+++ AVAILABLE DATA +++

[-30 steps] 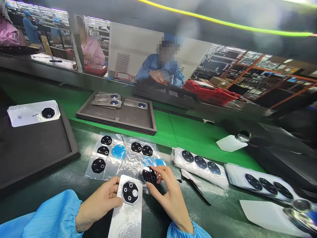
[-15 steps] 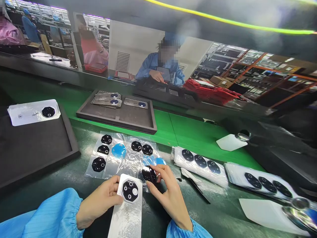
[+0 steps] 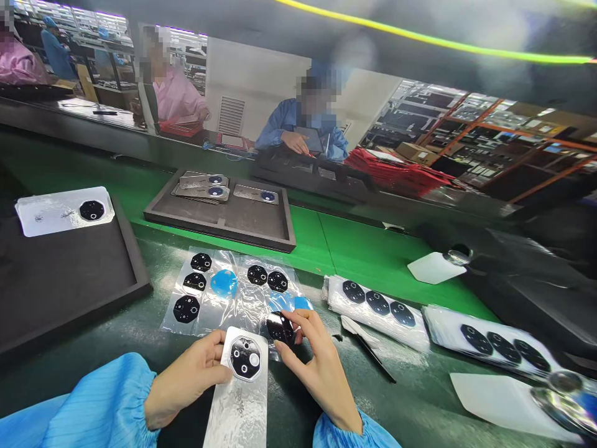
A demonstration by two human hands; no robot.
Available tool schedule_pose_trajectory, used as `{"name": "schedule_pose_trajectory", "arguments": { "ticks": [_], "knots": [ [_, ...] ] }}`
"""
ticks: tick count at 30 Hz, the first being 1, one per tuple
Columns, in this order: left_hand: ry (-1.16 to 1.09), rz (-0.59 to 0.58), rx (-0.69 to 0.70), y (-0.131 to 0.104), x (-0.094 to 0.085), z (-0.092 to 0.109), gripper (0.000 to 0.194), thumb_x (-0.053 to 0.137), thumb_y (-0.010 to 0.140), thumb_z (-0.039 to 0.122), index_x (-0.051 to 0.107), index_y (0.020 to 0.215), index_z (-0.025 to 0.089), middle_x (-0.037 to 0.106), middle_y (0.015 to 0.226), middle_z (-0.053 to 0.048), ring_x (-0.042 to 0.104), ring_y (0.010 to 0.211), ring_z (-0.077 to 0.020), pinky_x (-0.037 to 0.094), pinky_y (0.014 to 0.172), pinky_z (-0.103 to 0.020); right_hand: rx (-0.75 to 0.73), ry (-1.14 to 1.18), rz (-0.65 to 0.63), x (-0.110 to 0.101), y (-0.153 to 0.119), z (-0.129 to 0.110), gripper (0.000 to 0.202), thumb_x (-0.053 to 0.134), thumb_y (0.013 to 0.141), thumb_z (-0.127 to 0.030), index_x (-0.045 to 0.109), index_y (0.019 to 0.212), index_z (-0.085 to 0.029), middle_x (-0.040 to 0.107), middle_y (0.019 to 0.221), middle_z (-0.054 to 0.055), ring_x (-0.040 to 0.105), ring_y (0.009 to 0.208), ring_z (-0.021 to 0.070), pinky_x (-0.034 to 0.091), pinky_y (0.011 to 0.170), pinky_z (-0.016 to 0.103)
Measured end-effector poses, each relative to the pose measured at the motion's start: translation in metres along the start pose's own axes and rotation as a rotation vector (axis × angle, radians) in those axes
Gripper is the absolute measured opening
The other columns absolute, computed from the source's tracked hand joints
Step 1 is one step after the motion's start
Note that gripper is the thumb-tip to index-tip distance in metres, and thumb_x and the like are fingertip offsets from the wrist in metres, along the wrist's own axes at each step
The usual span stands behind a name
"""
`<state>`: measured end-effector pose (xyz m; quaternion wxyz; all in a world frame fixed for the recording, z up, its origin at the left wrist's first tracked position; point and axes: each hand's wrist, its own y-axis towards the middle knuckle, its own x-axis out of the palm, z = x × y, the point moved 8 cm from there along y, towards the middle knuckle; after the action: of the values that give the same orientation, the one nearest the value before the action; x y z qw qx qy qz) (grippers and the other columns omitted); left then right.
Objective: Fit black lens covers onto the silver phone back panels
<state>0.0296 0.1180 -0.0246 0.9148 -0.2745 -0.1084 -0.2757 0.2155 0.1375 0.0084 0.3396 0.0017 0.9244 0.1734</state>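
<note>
My left hand [image 3: 196, 376] grips the left edge of a silvery phone back cover [image 3: 240, 407], thumb on its face below the black octagonal camera area [image 3: 245, 358] with its ringed holes. Just right of the cover, my right hand [image 3: 314, 364] pinches a glossy black camera lens cover [image 3: 280, 326] by its edge between thumb and fingers. Behind both hands lies a clear plastic sheet [image 3: 217, 320] bearing several more black lens covers [image 3: 186, 309] and a blue round sticker [image 3: 224, 284]. The lower end of the phone back cover runs out of view.
A dark tray [image 3: 69, 298] at left holds phone covers [image 3: 63, 211]; another tray [image 3: 219, 224] stands behind. To the right lie bagged lens covers [image 3: 377, 303], black tweezers [image 3: 375, 358] and a white plate with a metal cap [image 3: 504, 398]. A person in blue [image 3: 303, 124] sits opposite.
Both hands and the pieces they hold are almost unmoved. Across the bench, the person in pink appears more clearly, with an arm forward.
</note>
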Motion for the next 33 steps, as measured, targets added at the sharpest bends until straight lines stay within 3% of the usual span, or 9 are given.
{"name": "schedule_pose_trajectory", "arguments": {
  "ticks": [7,11,16,19,26,33],
  "knots": [
    [-0.015,-0.009,-0.001,-0.002,0.002,0.002,0.045,0.062,0.074,0.014,0.054,0.119,0.018,0.070,0.111,-0.006,0.065,0.099,-0.0220,0.043,0.090,-0.035,-0.009,0.001,0.007,-0.001,0.000,-0.001,0.034,0.061,0.088,-0.025,0.057,0.122,-0.024,0.053,0.104,0.005,0.054,0.073,0.0159,0.052,0.073,0.033],
    [0.011,-0.031,0.009,-0.002,0.005,0.004,0.041,0.060,0.079,0.014,0.053,0.119,0.018,0.070,0.106,-0.006,0.065,0.094,-0.0207,0.044,0.085,-0.034,-0.052,0.025,0.019,-0.006,-0.004,-0.016,0.036,0.061,0.089,-0.024,0.054,0.125,-0.026,0.052,0.107,0.005,0.055,0.078,0.0165,0.052,0.073,0.032],
    [-0.008,-0.060,0.050,-0.002,0.005,0.003,0.040,0.061,0.081,0.017,0.051,0.120,0.019,0.070,0.098,-0.004,0.065,0.088,-0.0198,0.043,0.078,-0.031,-0.170,0.058,-0.128,0.010,-0.014,-0.047,0.046,0.062,0.085,-0.018,0.051,0.129,-0.026,0.052,0.114,0.008,0.057,0.103,0.0223,0.053,0.085,0.033],
    [-0.007,-0.060,0.048,-0.002,0.005,0.002,0.041,0.061,0.081,0.018,0.050,0.120,0.020,0.069,0.095,-0.002,0.063,0.085,-0.0186,0.042,0.076,-0.030,-0.212,0.053,-0.175,0.019,-0.018,-0.056,0.051,0.060,0.081,-0.012,0.050,0.130,-0.025,0.052,0.112,0.008,0.057,0.102,0.0225,0.054,0.085,0.034],
    [0.020,-0.063,0.058,-0.002,0.006,0.002,0.035,0.061,0.080,0.019,0.051,0.114,0.018,0.065,0.086,0.000,0.057,0.078,-0.0154,0.038,0.072,-0.028,-0.216,0.040,-0.199,0.027,-0.019,-0.057,0.057,0.060,0.076,-0.008,0.050,0.129,-0.025,0.053,0.107,0.008,0.058,0.095,0.0224,0.055,0.078,0.034],
    [0.036,-0.066,0.063,-0.002,0.007,0.001,0.033,0.063,0.081,0.021,0.050,0.112,0.020,0.061,0.081,0.002,0.056,0.079,-0.0153,0.037,0.071,-0.027,-0.215,0.047,-0.223,0.032,-0.020,-0.056,0.060,0.062,0.075,-0.007,0.048,0.130,-0.025,0.052,0.109,0.008,0.056,0.097,0.0232,0.053,0.080,0.036]
  ]
}}
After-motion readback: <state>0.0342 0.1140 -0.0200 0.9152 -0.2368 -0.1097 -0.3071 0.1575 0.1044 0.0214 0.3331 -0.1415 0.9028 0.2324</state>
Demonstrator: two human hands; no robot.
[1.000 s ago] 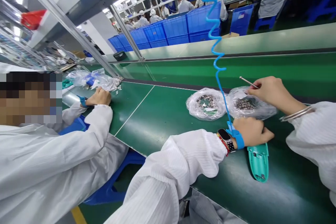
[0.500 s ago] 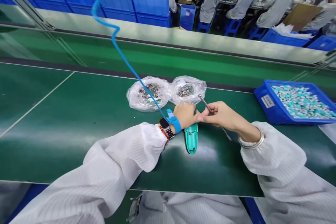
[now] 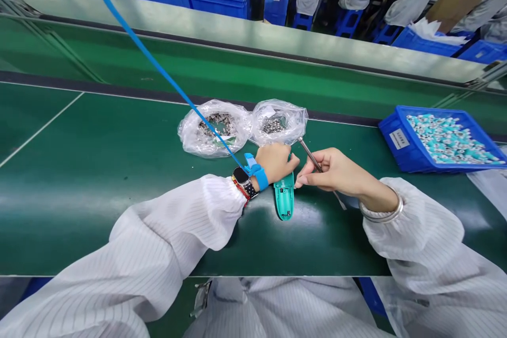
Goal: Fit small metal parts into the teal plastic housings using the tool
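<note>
My left hand (image 3: pixel 274 162) is closed around the upper end of a teal plastic shell (image 3: pixel 284 202), which lies on the green work surface. The shell's hollow inside faces up, with small dark parts near its lower end; my fingers hide its top. Just right of the shell, my right hand (image 3: pixel 337 170) holds a slim metal tool (image 3: pixel 310 153) slantwise, one end pointing up toward the bags and a flat end below the palm. Its thumb and index fingertips come close together beside the shell; whether a tiny part is between them I cannot make out.
Two clear plastic bags (image 3: pixel 188 134) of small metal parts lie beyond my hands. A blue bin (image 3: pixel 400 156) of teal and white pieces stands at right. A blue coiled cord (image 3: pixel 158 66) runs to my left wrist strap (image 3: pixel 259 175). People in white sit across the line.
My right hand has drawn slightly away from the left hand, down along the shell's right side. My left thumb now shows apart from it. The view has tilted downward.
</note>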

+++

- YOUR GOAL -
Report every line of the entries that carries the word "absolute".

- EXERCISE ANSWER -
Gripper is the absolute measured opening
The other columns absolute, computed from the source's tracked hand joints

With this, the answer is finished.